McCarty, an academic All-America linebacker at CU in 1987, said the results
of his research show promise, and he expects to publish his findings next
year. While there are numerous procedures for knee surgery, some in the experimental
stage, McCarty's belief is fresh cartilage and bone grafts from cadavers provide
more beneficial long-term results for cartilage repair than standard procedures
used today.
He described autografts, or cartilage removed from another part of a patient's
body to repair a damaged knee, as "robbing Peter to pay Paul." Transplants
from preserved cadavers also are used, but he said he believes cartilage needs
to be transplanted soon after removal from a donor to be most effective, although
it isn't critical as transplants for major organs.
"This is one aspect of research," McCarty said. "I hope we'll
spur on other studies to make the human body better."
There is long-range hope in the medical community for ligament and cartilage
banks grown from an individual's cells, he said.
McCarty's assistant on the project is another former academic All-American,
Ed Glenn, a former Clemson tight end serving his residency at Vanderbilt.
McCarty, a 38-year-old father of four, sees himself in the 1994 Clemson graduate.

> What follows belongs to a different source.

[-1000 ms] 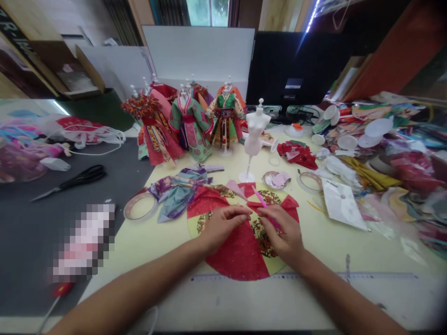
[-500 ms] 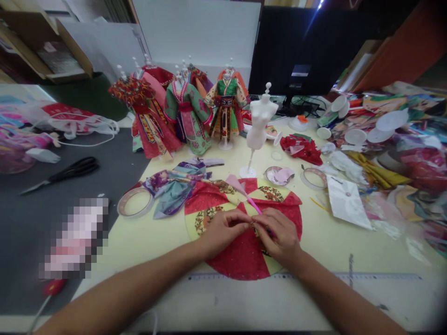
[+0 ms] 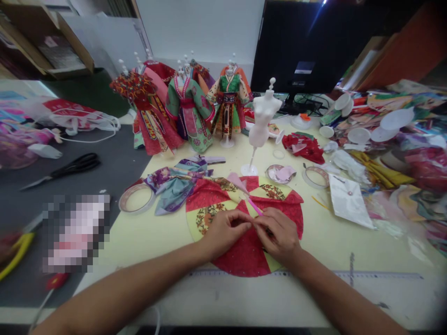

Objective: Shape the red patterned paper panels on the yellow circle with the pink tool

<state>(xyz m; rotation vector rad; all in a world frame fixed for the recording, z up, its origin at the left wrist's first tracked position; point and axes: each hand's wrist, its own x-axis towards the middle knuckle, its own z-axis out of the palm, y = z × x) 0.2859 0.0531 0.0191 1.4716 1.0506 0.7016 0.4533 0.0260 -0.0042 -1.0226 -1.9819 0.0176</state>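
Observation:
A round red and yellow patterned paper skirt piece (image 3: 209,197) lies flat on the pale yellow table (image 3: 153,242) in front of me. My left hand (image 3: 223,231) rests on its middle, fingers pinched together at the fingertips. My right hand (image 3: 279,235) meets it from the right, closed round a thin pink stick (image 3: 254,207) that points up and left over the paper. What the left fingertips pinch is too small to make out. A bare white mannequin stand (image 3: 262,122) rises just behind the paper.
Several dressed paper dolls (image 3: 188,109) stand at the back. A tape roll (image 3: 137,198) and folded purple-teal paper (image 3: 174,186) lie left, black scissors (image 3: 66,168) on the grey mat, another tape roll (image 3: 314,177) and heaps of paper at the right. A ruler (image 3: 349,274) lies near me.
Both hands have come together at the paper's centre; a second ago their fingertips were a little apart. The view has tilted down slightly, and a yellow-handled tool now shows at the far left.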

"I feel fortunate I knew what I wanted to do," McCarty said. "I
knew every step along the way what was next. I knew every thing except the
location."
Said former CU teammate Jon Embree, now the Buffs' tight ends coach, "He
knew from Day One he wanted to be a doctor. Eric is a guy who's never played
it by ear. He knows what he wants to do, knows how he's going to do it and
usually accomplishes it."
What McCarty didn't accomplish he made up for in other ways. He didn't win
a Rhodes Scholarship but traveled abroad as a player-coach in Italy before
attending medical school. A free-agent rookie stint in the Houston Oilers
camp lasted only a few weeks, but he spent a year-long fellowship with the
New York Giants' medical staff after his residency at Vanderbilt.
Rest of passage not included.